▶ What needs to be done: Each entry below should appear again exactly as written, without pictures.

▶ Supplied material:
•••••
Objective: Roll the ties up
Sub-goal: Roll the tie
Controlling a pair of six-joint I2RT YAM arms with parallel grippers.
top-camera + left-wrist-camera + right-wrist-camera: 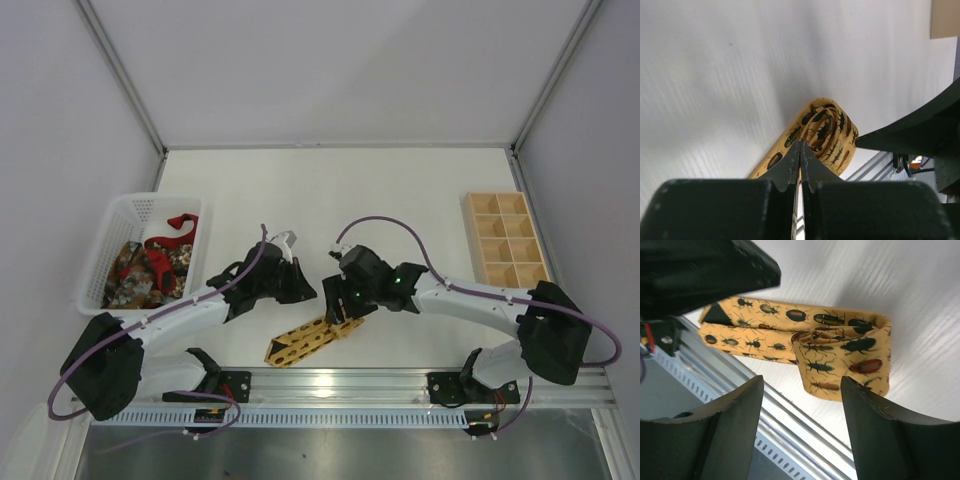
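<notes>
A yellow tie printed with dark beetles lies flat near the table's front edge. Its right end is rolled into a loose coil, while the flat tail runs off to the left. My right gripper hangs over that coil, open, with the roll just beyond its fingertips and nothing between them. My left gripper is shut, with its tips in front of the yellow roll and no fabric visible between them. A red tie and a dark patterned tie lie in the basket.
A white plastic basket stands at the left. A wooden compartment tray sits at the right. An aluminium rail runs along the front edge just behind the tie. Purple cables loop over both arms.
</notes>
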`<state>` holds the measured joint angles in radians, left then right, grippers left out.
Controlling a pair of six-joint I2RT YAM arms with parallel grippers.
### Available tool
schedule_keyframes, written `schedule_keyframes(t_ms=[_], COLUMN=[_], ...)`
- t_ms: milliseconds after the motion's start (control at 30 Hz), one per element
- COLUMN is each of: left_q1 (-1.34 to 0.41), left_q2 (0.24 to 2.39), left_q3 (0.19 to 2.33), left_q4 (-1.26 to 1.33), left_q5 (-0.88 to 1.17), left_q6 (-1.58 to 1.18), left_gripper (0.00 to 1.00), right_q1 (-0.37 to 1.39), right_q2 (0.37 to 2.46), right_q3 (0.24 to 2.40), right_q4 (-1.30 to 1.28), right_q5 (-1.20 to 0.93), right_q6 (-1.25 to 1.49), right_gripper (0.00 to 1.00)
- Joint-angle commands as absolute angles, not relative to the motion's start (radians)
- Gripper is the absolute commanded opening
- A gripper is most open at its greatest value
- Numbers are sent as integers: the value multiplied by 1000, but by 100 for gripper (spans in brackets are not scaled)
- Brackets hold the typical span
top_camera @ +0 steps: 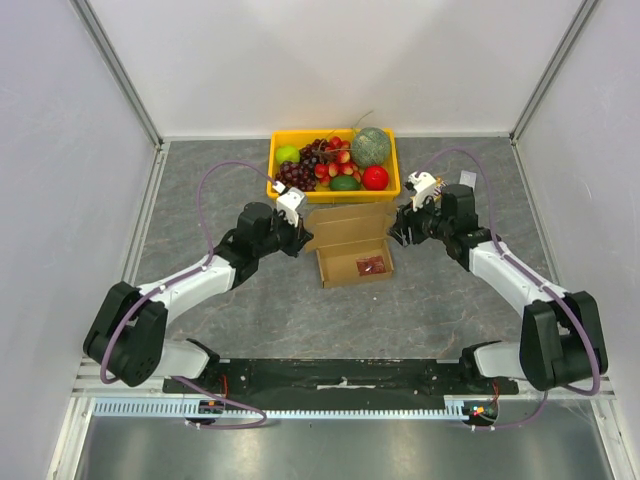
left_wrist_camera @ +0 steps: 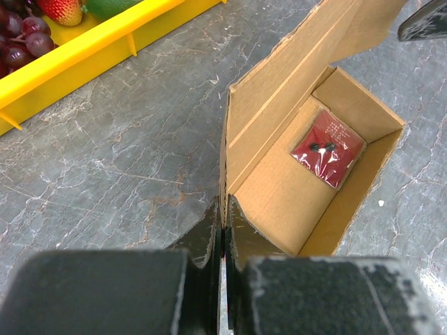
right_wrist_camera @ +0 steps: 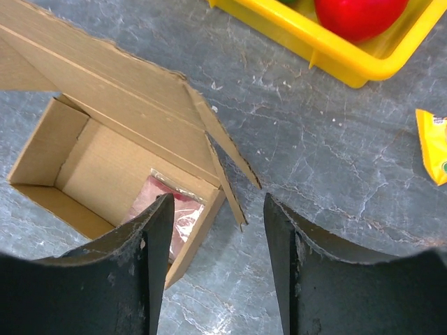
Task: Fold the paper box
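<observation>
Evidently light and thin, the plain brown corrugated-cardboard paper box [top_camera: 350,262] sits open in the middle of the grey marbled counter [top_camera: 200,190], just in front of the yellow plastic tray [top_camera: 330,194] and between the two arms. It looks stiff along its panels and should bend only at the scored creases. It would crush or tear if squeezed hard, and with so little weight it is likely to slide on the smooth counter if pushed without a hold on the other side. The free edges of the flaps are the sensible places to take hold: the tall lid panel [top_camera: 345,222] standing at the back, and the narrow side flap [right_wrist_camera: 227,178] sticking out at the right end.

The left tool [left_wrist_camera: 222,223] is closed, and from its wrist view the thin edge of the left end wall appears to run between its fingers, so it seems to be pinching the cardboard there. The right tool [right_wrist_camera: 218,201] hovers over the right end with its jaws apart and nothing between them, the side flap lying just beyond its tips.

Inside the box lies one small dark-red packet in clear wrap [left_wrist_camera: 328,148], flat on the floor near the right end. The tray holds fruit: a green melon [top_camera: 370,146], a red apple [top_camera: 375,177], dark grapes [top_camera: 295,175] and strawberries.
</observation>
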<state>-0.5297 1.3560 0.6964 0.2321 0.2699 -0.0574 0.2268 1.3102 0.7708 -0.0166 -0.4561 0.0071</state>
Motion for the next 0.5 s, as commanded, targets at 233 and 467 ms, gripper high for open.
schedule_keyframes(t_ms=[233, 467], left_q1=[-526, -525], left_q2=[1364, 1362], left_q3=[744, 744], left_q4=[253, 252], left_q5=[291, 290], left_q6=[-5, -8], left_gripper=[2, 2], right_q1=[225, 225], right_q2=[1379, 1387], right_q3=[854, 857], right_q4=[15, 21], right_q5=[-482, -480], right_q6=[-20, -5], right_gripper=[53, 42])
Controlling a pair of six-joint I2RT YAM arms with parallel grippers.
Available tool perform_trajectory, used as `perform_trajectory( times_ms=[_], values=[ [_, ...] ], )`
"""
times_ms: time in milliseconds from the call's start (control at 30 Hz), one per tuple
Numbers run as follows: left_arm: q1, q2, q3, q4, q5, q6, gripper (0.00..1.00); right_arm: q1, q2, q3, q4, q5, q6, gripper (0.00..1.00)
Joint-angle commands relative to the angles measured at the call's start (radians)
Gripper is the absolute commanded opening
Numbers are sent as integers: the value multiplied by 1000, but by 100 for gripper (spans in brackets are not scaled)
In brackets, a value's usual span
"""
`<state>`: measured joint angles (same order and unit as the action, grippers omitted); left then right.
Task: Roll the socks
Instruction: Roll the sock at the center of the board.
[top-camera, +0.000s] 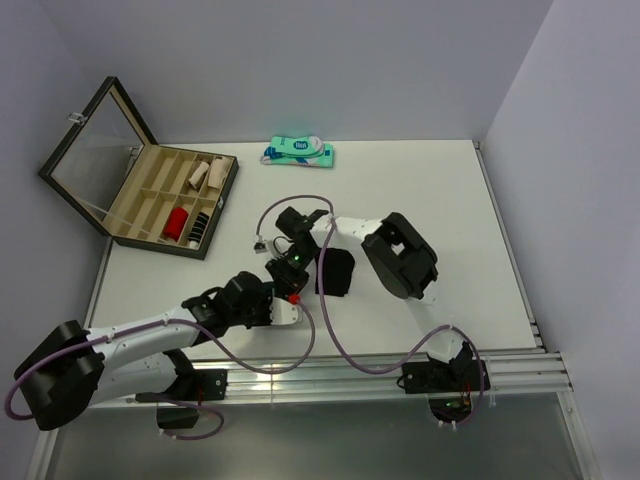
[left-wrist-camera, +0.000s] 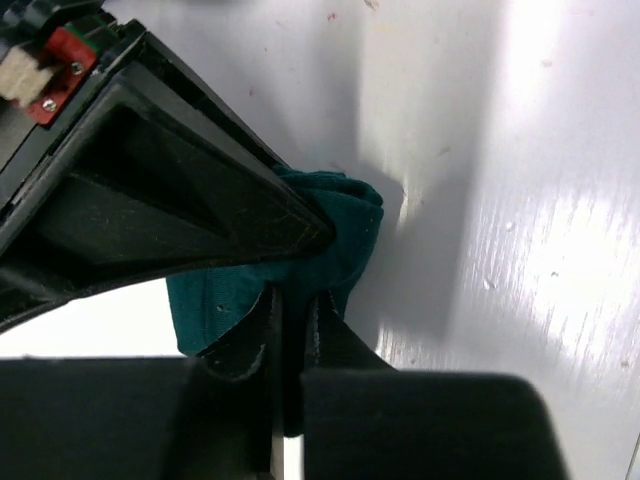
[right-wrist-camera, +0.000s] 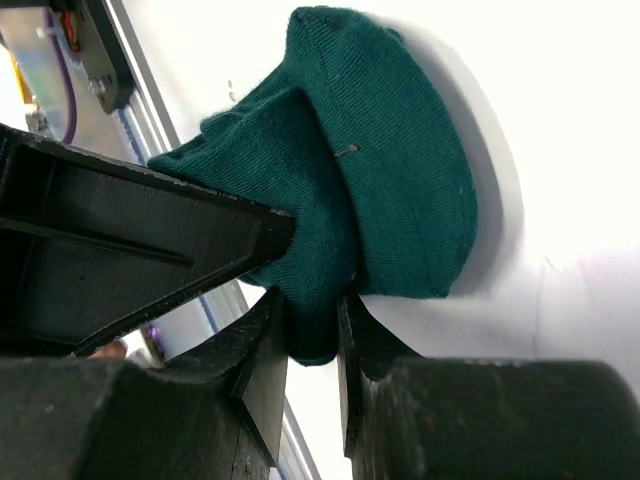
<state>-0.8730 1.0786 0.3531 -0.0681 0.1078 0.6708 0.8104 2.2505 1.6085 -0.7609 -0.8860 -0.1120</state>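
Note:
The dark green sock (right-wrist-camera: 385, 165) lies bunched in folds on the white table, and both grippers grip it. In the right wrist view my right gripper (right-wrist-camera: 312, 322) is shut on a thick fold of it. In the left wrist view my left gripper (left-wrist-camera: 295, 312) is shut on another edge of the green sock (left-wrist-camera: 335, 235). In the top view the two grippers meet tip to tip, left (top-camera: 284, 302) and right (top-camera: 292, 278), and hide the green sock. The plain black sock (top-camera: 337, 272) lies flat just right of them, untouched.
An open wooden compartment box (top-camera: 150, 205) stands at the back left, with a red roll (top-camera: 177, 220) and beige rolls (top-camera: 202, 172) in it. A teal-and-white packaged pair (top-camera: 298, 152) lies at the back edge. A metal rail (top-camera: 380, 365) runs along the front.

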Motion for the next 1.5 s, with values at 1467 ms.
perform_trajectory(
  times_ms=[1467],
  values=[
    [488, 923, 754, -1093, 681, 423, 0, 236, -933, -911, 894, 976, 318, 47]
  ],
)
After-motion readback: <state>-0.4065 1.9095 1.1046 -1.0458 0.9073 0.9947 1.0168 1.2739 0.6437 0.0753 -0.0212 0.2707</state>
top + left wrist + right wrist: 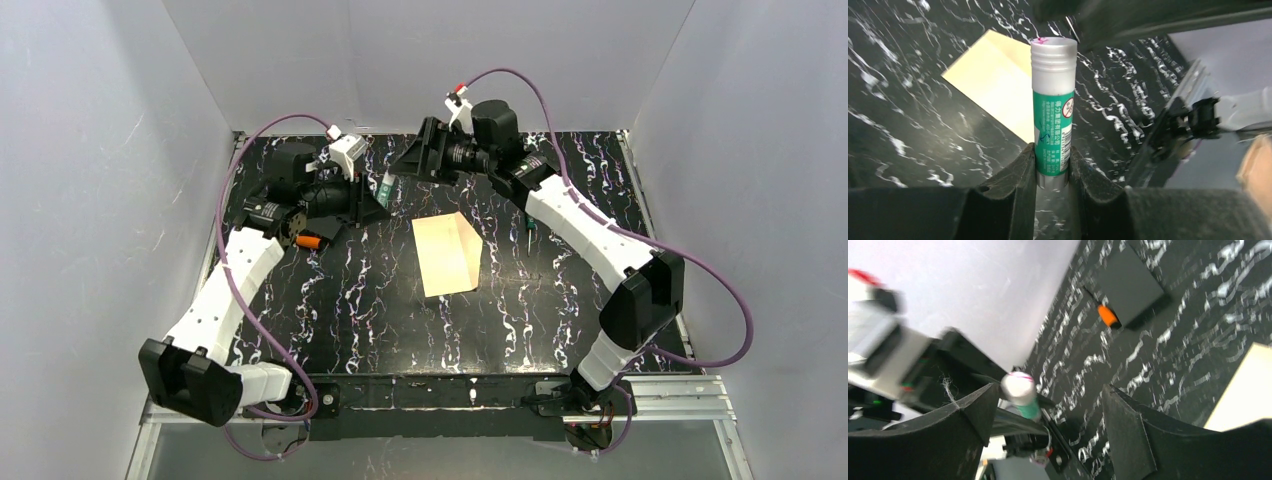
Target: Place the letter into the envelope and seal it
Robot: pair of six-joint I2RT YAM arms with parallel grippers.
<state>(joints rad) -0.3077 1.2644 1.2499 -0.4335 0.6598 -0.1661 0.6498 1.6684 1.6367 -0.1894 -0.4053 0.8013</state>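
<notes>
Sealing stage: left tool (1053,160) clamps a capped glue stick (1053,115); right tool (1050,392), spread open beside the cap (1053,55), must next pinch it off. Envelope (449,255) lies on the table (330,305), letter seemingly inside

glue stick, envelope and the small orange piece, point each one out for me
glue stick (1052,120), left wrist view, on the green label of its tube
envelope (449,256), top external view, middle of its cream face
orange piece (1107,315), right wrist view, middle of its orange body
</notes>
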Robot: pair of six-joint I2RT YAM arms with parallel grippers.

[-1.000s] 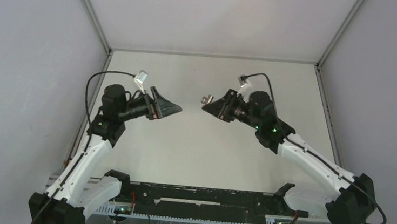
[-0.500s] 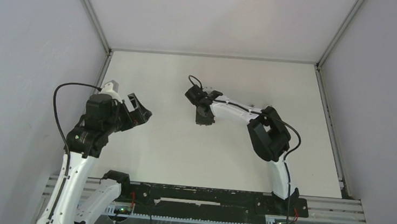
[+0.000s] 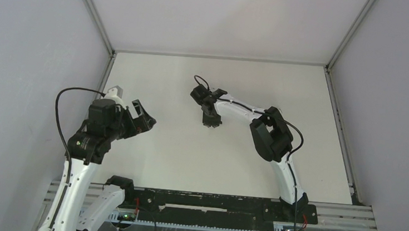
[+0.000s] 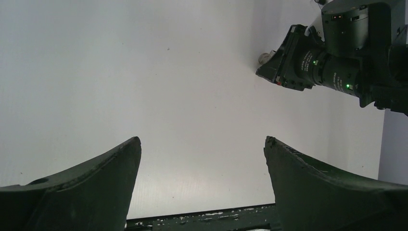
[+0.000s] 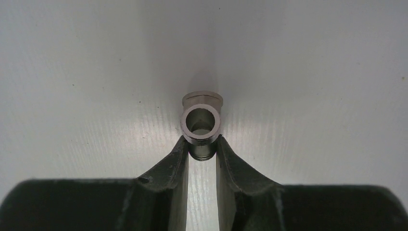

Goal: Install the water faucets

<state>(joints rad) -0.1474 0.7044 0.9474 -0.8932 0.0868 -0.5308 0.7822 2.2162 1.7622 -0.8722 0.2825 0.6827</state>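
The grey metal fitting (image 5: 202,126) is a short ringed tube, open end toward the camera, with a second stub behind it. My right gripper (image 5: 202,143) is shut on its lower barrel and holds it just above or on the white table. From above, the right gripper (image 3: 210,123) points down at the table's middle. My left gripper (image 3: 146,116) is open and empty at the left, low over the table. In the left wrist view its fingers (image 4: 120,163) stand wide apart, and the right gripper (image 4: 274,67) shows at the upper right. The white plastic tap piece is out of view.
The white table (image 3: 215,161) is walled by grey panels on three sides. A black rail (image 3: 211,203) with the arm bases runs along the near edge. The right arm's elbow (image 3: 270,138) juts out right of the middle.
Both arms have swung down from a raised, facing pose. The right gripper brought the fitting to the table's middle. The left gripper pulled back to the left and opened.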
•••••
▶ Output of the exercise:
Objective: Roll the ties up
Sub-goal: Roll the tie
Controlling a pair of six-joint I2RT YAM arms with parallel grippers.
top-camera + left-wrist-camera + right-wrist-camera: 
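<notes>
A yellow tie printed with dark beetles lies flat near the table's front edge. Its right end is rolled into a loose coil, while the flat tail runs off to the left. My right gripper hangs over that coil, open, with the roll just beyond its fingertips and nothing between them. My left gripper is shut, with its tips in front of the yellow roll and no fabric visible between them. A red tie and a dark patterned tie lie in the basket.
A white plastic basket stands at the left. A wooden compartment tray sits at the right. An aluminium rail runs along the front edge just behind the tie. Purple cables loop over both arms.
</notes>
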`<state>` holds the measured joint angles in radians, left then right, grippers left out.
Controlling a pair of six-joint I2RT YAM arms with parallel grippers.
### Available tool
schedule_keyframes, written `schedule_keyframes(t_ms=[_], COLUMN=[_], ...)`
- t_ms: milliseconds after the motion's start (control at 30 Hz), one per element
- COLUMN is each of: left_q1 (-1.34 to 0.41), left_q2 (0.24 to 2.39), left_q3 (0.19 to 2.33), left_q4 (-1.26 to 1.33), left_q5 (-0.88 to 1.17), left_q6 (-1.58 to 1.18), left_gripper (0.00 to 1.00), right_q1 (-0.37 to 1.39), right_q2 (0.37 to 2.46), right_q3 (0.24 to 2.40), right_q4 (-1.30 to 1.28), right_q5 (-1.20 to 0.93), right_q6 (-1.25 to 1.49), right_gripper (0.00 to 1.00)
- Joint-angle commands as absolute angles, not relative to the motion's start (radians)
- Gripper is the absolute commanded opening
- A gripper is most open at its greatest value
- Numbers are sent as integers: the value multiplied by 1000, but by 100 for gripper (spans in brackets are not scaled)
- Brackets hold the typical span
top_camera @ +0 steps: 
left_wrist_camera @ +0 steps: 
right_wrist_camera @ +0 steps: 
Task: Fold the paper box
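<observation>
Evidently light and thin, the plain brown corrugated-cardboard paper box [top_camera: 350,262] sits open in the middle of the grey marbled counter [top_camera: 200,190], just in front of the yellow plastic tray [top_camera: 330,194] and between the two arms. It looks stiff along its panels and should bend only at the scored creases. It would crush or tear if squeezed hard, and with so little weight it is likely to slide on the smooth counter if pushed without a hold on the other side. The free edges of the flaps are the sensible places to take hold: the tall lid panel [top_camera: 345,222] standing at the back, and the narrow side flap [right_wrist_camera: 227,178] sticking out at the right end.

The left tool [left_wrist_camera: 222,223] is closed, and from its wrist view the thin edge of the left end wall appears to run between its fingers, so it seems to be pinching the cardboard there. The right tool [right_wrist_camera: 218,201] hovers over the right end with its jaws apart and nothing between them, the side flap lying just beyond its tips.

Inside the box lies one small dark-red packet in clear wrap [left_wrist_camera: 328,148], flat on the floor near the right end. The tray holds fruit: a green melon [top_camera: 370,146], a red apple [top_camera: 375,177], dark grapes [top_camera: 295,175] and strawberries.
</observation>
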<state>-0.5297 1.3560 0.6964 0.2321 0.2699 -0.0574 0.2268 1.3102 0.7708 -0.0166 -0.4561 0.0071</state>
Motion for the next 0.5 s, as commanded, targets at 233 and 467 ms, gripper high for open.
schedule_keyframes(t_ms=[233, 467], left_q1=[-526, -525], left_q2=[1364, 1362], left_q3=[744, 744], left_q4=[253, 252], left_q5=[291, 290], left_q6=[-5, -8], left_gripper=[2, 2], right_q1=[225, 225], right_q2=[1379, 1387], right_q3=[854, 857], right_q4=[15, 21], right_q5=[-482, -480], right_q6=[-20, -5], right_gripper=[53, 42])
Controlling a pair of six-joint I2RT YAM arms with parallel grippers.
Available tool perform_trajectory, used as `perform_trajectory( times_ms=[_], values=[ [_, ...] ], )`
"""
times_ms: time in milliseconds from the call's start (control at 30 Hz), one per tuple
Numbers run as follows: left_arm: q1, q2, q3, q4, q5, q6, gripper (0.00..1.00); right_arm: q1, q2, q3, q4, q5, q6, gripper (0.00..1.00)
Joint-angle commands relative to the angles measured at the call's start (radians)
Gripper is the absolute commanded opening
Numbers are sent as integers: the value multiplied by 1000, but by 100 for gripper (spans in brackets are not scaled)
In brackets, a value's usual span
"""
`<state>`: measured joint angles (same order and unit as the action, grippers omitted); left then right.
Task: Roll the socks
Instruction: Roll the sock at the center of the board.
[top-camera, +0.000s] 
[left-wrist-camera, +0.000s] 
[right-wrist-camera, +0.000s] 
<state>-0.8730 1.0786 0.3531 -0.0681 0.1078 0.6708 0.8104 2.2505 1.6085 -0.7609 -0.8860 -0.1120</state>
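Note:
The dark green sock (right-wrist-camera: 385, 165) lies bunched in folds on the white table, and both grippers grip it. In the right wrist view my right gripper (right-wrist-camera: 312, 322) is shut on a thick fold of it. In the left wrist view my left gripper (left-wrist-camera: 295, 312) is shut on another edge of the green sock (left-wrist-camera: 335, 235). In the top view the two grippers meet tip to tip, left (top-camera: 284, 302) and right (top-camera: 292, 278), and hide the green sock. The plain black sock (top-camera: 337, 272) lies flat just right of them, untouched.
An open wooden compartment box (top-camera: 150, 205) stands at the back left, with a red roll (top-camera: 177, 220) and beige rolls (top-camera: 202, 172) in it. A teal-and-white packaged pair (top-camera: 298, 152) lies at the back edge. A metal rail (top-camera: 380, 365) runs along the front.
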
Motion for the next 1.5 s, with values at 1467 ms.
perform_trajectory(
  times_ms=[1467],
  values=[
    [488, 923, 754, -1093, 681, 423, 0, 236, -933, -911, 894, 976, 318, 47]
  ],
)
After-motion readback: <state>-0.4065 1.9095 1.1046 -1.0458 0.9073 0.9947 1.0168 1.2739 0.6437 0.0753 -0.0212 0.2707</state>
top + left wrist + right wrist: 
Target: Place the letter into the envelope and seal it
Robot: pair of six-joint I2RT YAM arms with parallel grippers.
<state>(joints rad) -0.3077 1.2644 1.2499 -0.4335 0.6598 -0.1661 0.6498 1.6684 1.6367 -0.1894 -0.4053 0.8013</state>
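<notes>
Sealing stage: left tool (1053,160) clamps a capped glue stick (1053,115); right tool (1050,392), spread open beside the cap (1053,55), must next pinch it off. Envelope (449,255) lies on the table (330,305), letter seemingly inside

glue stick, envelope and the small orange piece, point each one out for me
glue stick (1052,120), left wrist view, on the green label of its tube
envelope (449,256), top external view, middle of its cream face
orange piece (1107,315), right wrist view, middle of its orange body
</notes>
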Robot: pair of six-joint I2RT YAM arms with parallel grippers.

[-1.000s] 
[-0.500s] 
[+0.000s] 
[+0.000s] 
[+0.000s] 

Goal: Install the water faucets

<state>(joints rad) -0.1474 0.7044 0.9474 -0.8932 0.0868 -0.5308 0.7822 2.2162 1.7622 -0.8722 0.2825 0.6827</state>
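The grey metal fitting (image 5: 202,126) is a short ringed tube, open end toward the camera, with a second stub behind it. My right gripper (image 5: 202,143) is shut on its lower barrel and holds it just above or on the white table. From above, the right gripper (image 3: 210,123) points down at the table's middle. My left gripper (image 3: 146,116) is open and empty at the left, low over the table. In the left wrist view its fingers (image 4: 120,163) stand wide apart, and the right gripper (image 4: 274,67) shows at the upper right. The white plastic tap piece is out of view.
The white table (image 3: 215,161) is walled by grey panels on three sides. A black rail (image 3: 211,203) with the arm bases runs along the near edge. The right arm's elbow (image 3: 270,138) juts out right of the middle.
Both arms have swung down from a raised, facing pose. The right gripper brought the fitting to the table's middle. The left gripper pulled back to the left and opened.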

This output is complete, and the exercise is done.